For example, Avinash Kaushik wrote the book on web analytics. Literally.
Twice. I've talked to him -- he's quite a personable guy, and I think it is
likely he gets less email than TechCrunch. Write him a personal pitch tailored
directly at one of his main interests, such as how to present A/B testing
tools in such a way that non-engineers can actually comprehend them. It just
so happens that your tool is the answer to his prayers, which is pretty
freaking convenient now wouldn't you say. (Less conveniently, he works for the
competitor you're busy crushing, so the rest of this is a harmless
hypothetical.)

He has 4,500 people subscribed to his blog in Google Reader. That is now 4,500
people to whom you are not just some random guy in India, but rather, the guy
who comes with a recommendation from a trusted topical expert.
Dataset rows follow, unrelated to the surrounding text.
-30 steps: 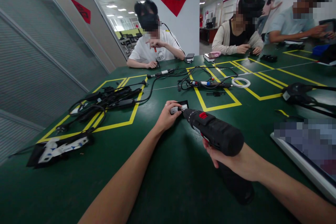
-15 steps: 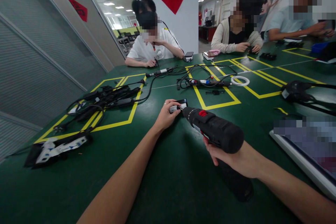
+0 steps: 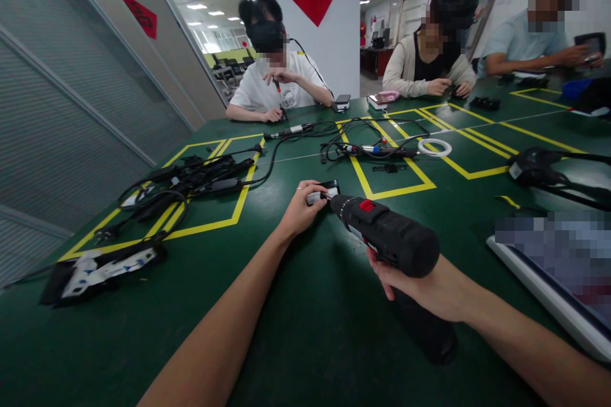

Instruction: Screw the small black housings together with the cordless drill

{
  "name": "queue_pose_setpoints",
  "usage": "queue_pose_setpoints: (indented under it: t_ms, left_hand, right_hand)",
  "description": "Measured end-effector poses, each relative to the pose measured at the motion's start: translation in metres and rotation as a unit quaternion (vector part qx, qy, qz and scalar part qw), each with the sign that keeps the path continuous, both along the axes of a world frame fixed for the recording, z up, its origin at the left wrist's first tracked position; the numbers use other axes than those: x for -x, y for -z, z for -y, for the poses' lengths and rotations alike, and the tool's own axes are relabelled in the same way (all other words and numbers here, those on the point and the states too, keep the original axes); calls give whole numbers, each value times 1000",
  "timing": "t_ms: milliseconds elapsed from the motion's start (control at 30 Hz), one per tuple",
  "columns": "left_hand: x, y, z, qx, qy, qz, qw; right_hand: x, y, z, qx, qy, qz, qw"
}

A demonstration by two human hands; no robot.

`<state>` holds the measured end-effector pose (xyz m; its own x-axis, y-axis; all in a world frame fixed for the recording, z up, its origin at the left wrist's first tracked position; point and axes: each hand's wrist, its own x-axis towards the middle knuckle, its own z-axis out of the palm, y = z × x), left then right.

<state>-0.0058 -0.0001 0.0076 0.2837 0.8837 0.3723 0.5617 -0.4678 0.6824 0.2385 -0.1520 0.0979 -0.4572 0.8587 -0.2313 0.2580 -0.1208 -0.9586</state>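
Observation:
My right hand [image 3: 405,283] is wrapped round the handle of a black cordless drill [image 3: 382,229] with red buttons. The drill points forward and left, with its chuck close to my left hand [image 3: 305,203]. With its fingers closed, my left hand grips a small black and silver part [image 3: 333,189] against the green table. The bit's tip meets the part beside my fingertips; exactly where it touches is too small to tell. My fingers cover much of the part.
Black cables [image 3: 205,178] lie heaped at the left, with a white bracket-like piece [image 3: 107,272] in front. More cables and a white ring [image 3: 434,147] lie beyond my hands. A tablet-like device [image 3: 548,286] is at the right. Several people sit across the table [image 3: 305,343].
Both hands, the part and the drill hold nearly the same place. The whole view has shifted slightly. Across the table, the person in white has a hand lowered from the face.

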Motion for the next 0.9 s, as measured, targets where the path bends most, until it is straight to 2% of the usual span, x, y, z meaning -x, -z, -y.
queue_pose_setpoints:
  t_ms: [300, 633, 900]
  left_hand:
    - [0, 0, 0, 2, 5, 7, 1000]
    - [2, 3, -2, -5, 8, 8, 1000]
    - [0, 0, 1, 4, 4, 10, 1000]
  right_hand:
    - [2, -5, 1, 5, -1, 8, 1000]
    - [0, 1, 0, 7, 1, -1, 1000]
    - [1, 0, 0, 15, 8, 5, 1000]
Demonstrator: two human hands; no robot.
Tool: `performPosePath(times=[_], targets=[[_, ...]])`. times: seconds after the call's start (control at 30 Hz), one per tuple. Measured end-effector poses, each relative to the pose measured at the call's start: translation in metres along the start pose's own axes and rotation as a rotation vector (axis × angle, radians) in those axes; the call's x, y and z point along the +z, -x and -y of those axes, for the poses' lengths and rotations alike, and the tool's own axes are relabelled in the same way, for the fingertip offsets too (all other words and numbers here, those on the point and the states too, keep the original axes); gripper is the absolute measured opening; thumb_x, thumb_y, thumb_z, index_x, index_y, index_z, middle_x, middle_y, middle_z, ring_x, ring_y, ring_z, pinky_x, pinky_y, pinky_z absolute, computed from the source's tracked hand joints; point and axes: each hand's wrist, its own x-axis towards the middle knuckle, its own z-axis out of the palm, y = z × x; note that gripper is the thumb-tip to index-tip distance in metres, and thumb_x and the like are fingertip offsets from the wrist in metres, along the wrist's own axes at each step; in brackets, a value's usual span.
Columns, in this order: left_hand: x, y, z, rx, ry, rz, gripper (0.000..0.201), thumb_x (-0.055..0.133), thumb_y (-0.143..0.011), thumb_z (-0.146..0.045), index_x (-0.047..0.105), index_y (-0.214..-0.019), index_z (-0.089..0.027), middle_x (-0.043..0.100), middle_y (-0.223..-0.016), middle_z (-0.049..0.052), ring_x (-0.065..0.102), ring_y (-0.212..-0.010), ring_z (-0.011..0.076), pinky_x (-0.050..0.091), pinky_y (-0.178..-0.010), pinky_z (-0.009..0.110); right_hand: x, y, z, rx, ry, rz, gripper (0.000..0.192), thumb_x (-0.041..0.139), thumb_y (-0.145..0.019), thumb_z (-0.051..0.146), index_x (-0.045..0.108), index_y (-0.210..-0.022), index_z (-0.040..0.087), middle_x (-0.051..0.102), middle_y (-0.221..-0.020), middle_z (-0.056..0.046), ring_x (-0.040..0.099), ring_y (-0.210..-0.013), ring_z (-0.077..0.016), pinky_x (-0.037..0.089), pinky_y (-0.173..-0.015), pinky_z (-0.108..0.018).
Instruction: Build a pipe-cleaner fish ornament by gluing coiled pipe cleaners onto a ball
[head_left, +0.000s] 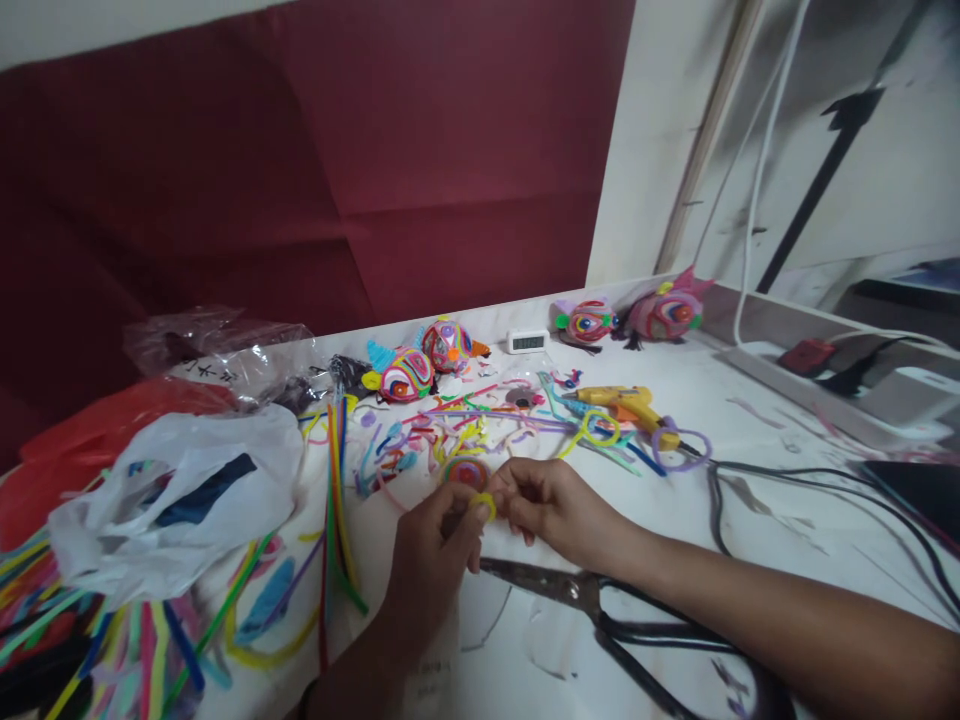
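A small curled piece of yellow pipe cleaner (pixel 487 502) is pinched between the thumb and fingers of my left hand (pixel 439 545). My right hand (pixel 551 505) has its fingers closed at the right end of the same piece, its fingertips partly hidden. Just behind the hands lies a round coiled disc (pixel 465 472) in red, orange and other colours. Below my right hand, large dark scissors (pixel 574 590) lie on the table with their black handles spread, partly under my right forearm.
Cut pipe cleaner bits (pixel 450 435) lie scattered behind the hands. A yellow glue gun (pixel 619 400), a white digital clock (pixel 528 342) and several decorated balls (pixel 405 374) stand further back. Plastic bags (pixel 255 470) and long pipe cleaners (pixel 337 490) lie left; a power strip (pixel 817 390) and cables are right.
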Motion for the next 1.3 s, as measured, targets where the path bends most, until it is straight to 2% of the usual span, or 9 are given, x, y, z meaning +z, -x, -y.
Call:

Then you quote that recommendation in your pitch emails, preferably to people
you know read him. Hint: who links to him frequently? Ah, I see he is the go-
to guy for SEOMoz when they need an analytics expert. So you write them an
email, pitching yourself as a tool for SEOs which has been introduced by their
go-to guy for analytics. (You might also mention that folks in their market
space already love you. I know you have SEO clients because I referred them to
you. Ask them for a quotable recommendation, then quote the snappiest one you
get in your pitch email.)

And now maybe you have a recommendation from SEOMoz. Now you widen the net --
who trusts them?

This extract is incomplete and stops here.